Random quantization

I have come up with something I call NonScalarFilter. It is basically random quantization.
It is not used for the purpose of making the model smaller. It is used in a similar way as noising.

def nonscalarfilter( tensor, r1 = 0.0, r2 = 100.0 ) :

	precision = random.uniform( r1, r2 )

	return tensor.mul( precision ).round().div( precision )

NonScalarFilter is a mechnism similar to noising in that removes information.

The idea is that by removing information during training of a neural network, one forces the neural network to learn to recreate that information.
Noising, however, has a local minimum; avaraging, blurring, the pixels of a noisy image is a reasonable denoising mechaism.

NonScalarFilter has no such local minimum. When using NonScalarFilter during training of a neural network, one can therefore improve it much further.
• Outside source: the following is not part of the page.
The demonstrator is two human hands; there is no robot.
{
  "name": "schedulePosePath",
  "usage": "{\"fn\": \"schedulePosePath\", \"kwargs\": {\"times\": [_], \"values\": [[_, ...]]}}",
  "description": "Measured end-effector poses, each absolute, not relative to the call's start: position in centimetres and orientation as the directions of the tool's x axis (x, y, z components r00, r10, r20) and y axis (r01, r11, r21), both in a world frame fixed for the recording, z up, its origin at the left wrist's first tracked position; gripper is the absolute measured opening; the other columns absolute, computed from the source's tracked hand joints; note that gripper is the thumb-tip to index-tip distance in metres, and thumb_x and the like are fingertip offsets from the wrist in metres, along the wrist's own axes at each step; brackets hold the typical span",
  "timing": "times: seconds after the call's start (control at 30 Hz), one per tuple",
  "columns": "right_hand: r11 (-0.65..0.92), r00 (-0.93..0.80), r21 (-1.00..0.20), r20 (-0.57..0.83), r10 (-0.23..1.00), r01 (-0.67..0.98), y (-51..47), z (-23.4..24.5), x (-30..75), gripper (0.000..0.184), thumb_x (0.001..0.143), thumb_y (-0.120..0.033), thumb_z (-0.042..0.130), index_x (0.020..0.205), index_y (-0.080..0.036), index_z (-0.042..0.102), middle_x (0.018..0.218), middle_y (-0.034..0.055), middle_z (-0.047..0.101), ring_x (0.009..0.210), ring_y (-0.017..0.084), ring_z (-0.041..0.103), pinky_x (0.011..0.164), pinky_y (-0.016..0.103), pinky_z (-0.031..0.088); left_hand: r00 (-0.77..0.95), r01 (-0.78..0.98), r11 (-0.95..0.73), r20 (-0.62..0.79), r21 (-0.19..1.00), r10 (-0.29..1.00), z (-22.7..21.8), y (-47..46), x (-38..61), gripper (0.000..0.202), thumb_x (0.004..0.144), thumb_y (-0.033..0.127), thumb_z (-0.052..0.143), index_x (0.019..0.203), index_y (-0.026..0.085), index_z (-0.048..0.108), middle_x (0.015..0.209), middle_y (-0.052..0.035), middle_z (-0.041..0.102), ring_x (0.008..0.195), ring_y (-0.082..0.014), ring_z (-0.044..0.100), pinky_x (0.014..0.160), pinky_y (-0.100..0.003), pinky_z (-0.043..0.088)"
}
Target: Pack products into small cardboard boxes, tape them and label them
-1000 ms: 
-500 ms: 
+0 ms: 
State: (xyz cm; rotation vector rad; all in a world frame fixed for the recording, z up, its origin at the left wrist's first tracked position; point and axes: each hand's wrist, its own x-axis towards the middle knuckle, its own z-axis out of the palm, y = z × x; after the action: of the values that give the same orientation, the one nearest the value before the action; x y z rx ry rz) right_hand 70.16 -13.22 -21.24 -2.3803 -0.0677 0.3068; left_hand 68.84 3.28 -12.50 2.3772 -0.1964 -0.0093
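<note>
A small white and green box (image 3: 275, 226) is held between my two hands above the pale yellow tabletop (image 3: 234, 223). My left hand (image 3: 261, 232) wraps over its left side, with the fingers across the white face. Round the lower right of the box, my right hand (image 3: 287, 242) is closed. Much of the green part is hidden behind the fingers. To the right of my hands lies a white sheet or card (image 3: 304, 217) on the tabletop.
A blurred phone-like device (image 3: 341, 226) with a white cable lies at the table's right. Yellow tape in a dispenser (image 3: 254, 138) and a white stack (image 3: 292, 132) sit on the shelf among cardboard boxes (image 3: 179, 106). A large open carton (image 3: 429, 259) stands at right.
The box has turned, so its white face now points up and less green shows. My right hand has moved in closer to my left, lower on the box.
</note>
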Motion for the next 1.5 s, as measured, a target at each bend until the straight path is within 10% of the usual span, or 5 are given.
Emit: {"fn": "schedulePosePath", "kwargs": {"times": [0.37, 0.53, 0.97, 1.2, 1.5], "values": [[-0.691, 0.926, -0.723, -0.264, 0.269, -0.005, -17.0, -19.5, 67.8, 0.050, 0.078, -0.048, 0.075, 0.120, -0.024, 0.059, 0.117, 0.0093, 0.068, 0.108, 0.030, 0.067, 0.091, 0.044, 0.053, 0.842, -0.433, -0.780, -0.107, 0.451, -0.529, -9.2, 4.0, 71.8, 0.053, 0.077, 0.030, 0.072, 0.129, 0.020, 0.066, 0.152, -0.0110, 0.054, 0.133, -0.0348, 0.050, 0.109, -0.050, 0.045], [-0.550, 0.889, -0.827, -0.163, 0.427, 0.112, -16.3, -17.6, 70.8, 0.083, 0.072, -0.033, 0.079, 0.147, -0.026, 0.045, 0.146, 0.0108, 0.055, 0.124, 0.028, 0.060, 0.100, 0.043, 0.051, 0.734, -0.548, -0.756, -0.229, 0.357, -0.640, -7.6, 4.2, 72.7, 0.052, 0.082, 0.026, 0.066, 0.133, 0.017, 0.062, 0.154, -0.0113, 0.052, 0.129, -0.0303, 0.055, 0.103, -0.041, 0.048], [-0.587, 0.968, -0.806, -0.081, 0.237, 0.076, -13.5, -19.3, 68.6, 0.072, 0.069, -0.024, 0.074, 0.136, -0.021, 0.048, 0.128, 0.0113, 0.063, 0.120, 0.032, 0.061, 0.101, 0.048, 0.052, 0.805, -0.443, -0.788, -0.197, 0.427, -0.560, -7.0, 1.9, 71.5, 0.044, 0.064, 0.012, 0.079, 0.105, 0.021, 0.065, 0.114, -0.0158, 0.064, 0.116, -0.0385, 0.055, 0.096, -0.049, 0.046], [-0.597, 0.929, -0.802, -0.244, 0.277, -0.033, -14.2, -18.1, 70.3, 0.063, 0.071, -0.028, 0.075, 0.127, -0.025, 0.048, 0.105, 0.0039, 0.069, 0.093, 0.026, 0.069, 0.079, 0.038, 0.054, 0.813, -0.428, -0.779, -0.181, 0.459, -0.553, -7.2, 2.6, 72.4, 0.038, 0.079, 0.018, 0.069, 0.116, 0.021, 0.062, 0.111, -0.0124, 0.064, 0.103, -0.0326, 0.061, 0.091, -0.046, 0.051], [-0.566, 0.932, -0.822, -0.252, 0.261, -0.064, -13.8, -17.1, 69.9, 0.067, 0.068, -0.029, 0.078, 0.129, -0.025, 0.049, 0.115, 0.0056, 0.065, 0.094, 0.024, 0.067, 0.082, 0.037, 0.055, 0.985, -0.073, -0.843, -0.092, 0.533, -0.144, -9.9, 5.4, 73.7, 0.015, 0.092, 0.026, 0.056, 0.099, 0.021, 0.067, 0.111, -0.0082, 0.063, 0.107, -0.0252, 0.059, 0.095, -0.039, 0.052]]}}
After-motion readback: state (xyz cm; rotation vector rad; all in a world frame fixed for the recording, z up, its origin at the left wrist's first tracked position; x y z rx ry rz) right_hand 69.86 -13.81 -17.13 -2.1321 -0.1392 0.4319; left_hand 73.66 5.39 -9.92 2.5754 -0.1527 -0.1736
Upscalers, autoencoders and denoisers are examples of neural networks that can benefit from NonScalarFilter.
It is only used during training and it is placed in the information flow as follows:

input_image -> nonscalarfilter -> encoder -> decoder -> output_image

or

input_image -> encoder -> nonscalarfilter -> decoder -> output_image

or even

input_image -> nonscalarfilter -> encoder -> nonscalarfilter -> decoder -> output_image

The resulting neural network will then learn to create information without having to deal with the local minimum of a denoiser blurring the image.

I just wanted to add:

NonScalarFilter forces the neural network to look further and take detail information with a pinch of salt. As a result, the network learns to look at the big picture and produce details.

I have used this years ago to improve DeepFill2.